■ ABOUT THIS TASK ■
Gather all lines in the data that hold the string "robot".

Stored data entries
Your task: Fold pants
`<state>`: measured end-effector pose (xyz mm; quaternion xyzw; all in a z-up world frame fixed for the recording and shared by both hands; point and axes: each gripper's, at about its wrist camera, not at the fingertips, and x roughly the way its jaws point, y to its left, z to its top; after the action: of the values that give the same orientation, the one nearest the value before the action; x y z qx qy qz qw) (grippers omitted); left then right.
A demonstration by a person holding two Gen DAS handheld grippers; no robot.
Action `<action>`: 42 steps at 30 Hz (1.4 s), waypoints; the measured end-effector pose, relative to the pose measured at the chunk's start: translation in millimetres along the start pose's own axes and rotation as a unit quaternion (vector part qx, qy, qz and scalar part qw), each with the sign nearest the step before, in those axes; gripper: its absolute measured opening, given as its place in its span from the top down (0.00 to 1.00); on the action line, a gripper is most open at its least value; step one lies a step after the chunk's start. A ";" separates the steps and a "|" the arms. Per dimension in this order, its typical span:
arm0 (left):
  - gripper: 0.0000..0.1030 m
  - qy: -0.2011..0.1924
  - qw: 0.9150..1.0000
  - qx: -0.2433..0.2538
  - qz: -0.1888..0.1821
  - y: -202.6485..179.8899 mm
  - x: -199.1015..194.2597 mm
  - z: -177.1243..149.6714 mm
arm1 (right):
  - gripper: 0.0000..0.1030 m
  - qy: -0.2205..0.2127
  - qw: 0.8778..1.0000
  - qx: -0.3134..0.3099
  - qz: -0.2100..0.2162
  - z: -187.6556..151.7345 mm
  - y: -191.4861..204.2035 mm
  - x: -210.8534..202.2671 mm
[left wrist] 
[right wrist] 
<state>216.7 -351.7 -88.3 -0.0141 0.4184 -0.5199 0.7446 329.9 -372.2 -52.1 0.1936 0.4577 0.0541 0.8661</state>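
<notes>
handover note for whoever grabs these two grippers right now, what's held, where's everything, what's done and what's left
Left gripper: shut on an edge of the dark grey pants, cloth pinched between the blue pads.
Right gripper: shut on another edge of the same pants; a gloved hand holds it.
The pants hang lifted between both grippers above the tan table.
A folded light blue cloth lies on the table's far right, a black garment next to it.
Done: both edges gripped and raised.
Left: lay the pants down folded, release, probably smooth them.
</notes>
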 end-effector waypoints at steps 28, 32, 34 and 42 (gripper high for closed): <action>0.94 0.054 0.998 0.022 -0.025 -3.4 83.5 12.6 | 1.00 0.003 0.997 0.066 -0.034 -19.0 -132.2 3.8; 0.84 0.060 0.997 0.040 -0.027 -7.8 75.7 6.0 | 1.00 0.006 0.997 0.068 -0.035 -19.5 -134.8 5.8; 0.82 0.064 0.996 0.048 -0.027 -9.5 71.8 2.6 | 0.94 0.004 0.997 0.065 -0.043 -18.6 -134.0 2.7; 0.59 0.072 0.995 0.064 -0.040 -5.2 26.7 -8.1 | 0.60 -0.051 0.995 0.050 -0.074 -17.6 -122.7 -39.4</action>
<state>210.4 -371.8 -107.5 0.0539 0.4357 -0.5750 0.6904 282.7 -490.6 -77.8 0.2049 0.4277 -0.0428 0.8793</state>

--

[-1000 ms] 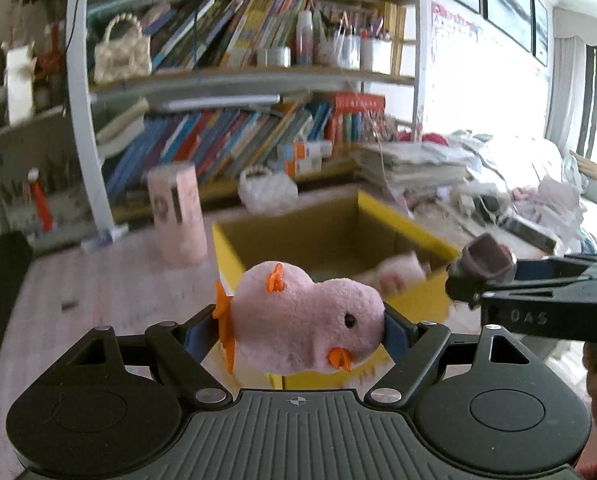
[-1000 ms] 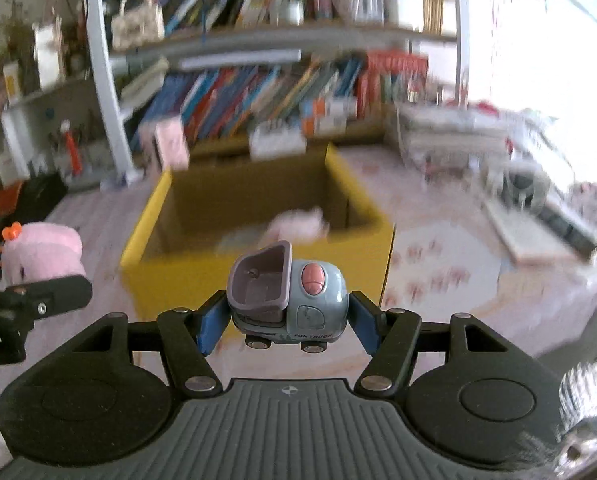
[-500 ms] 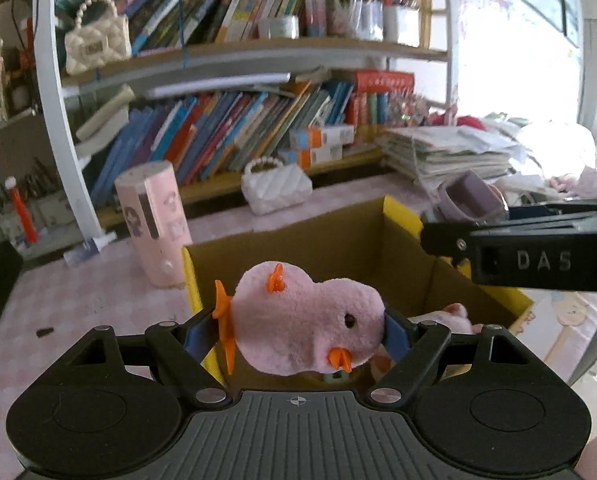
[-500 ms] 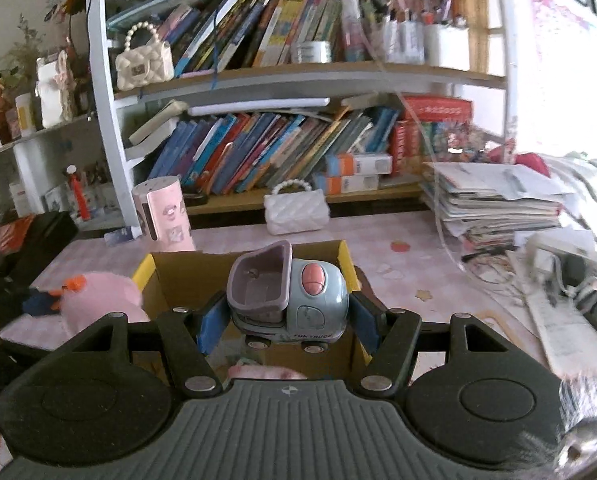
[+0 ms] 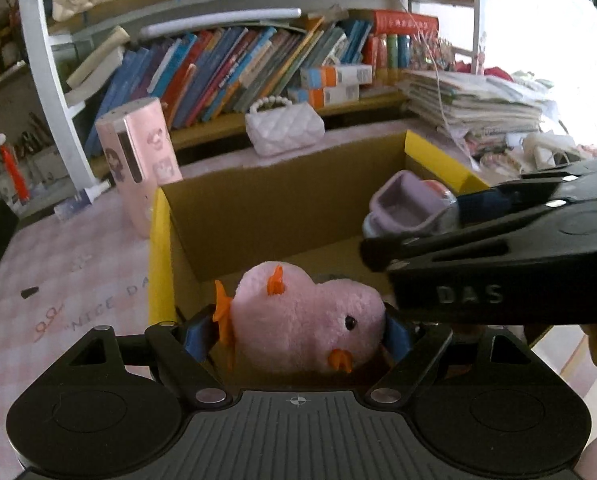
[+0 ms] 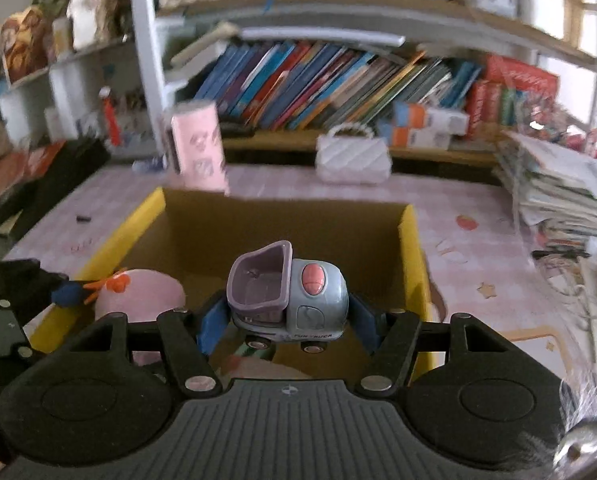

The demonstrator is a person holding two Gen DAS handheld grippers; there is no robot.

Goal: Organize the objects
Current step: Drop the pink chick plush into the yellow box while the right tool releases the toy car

■ OUTPUT OF THE TASK ■
A demonstration by a person holding two Gen DAS handheld grippers; no robot.
The demonstrator is a person holding two Gen DAS handheld grippers; there is no robot.

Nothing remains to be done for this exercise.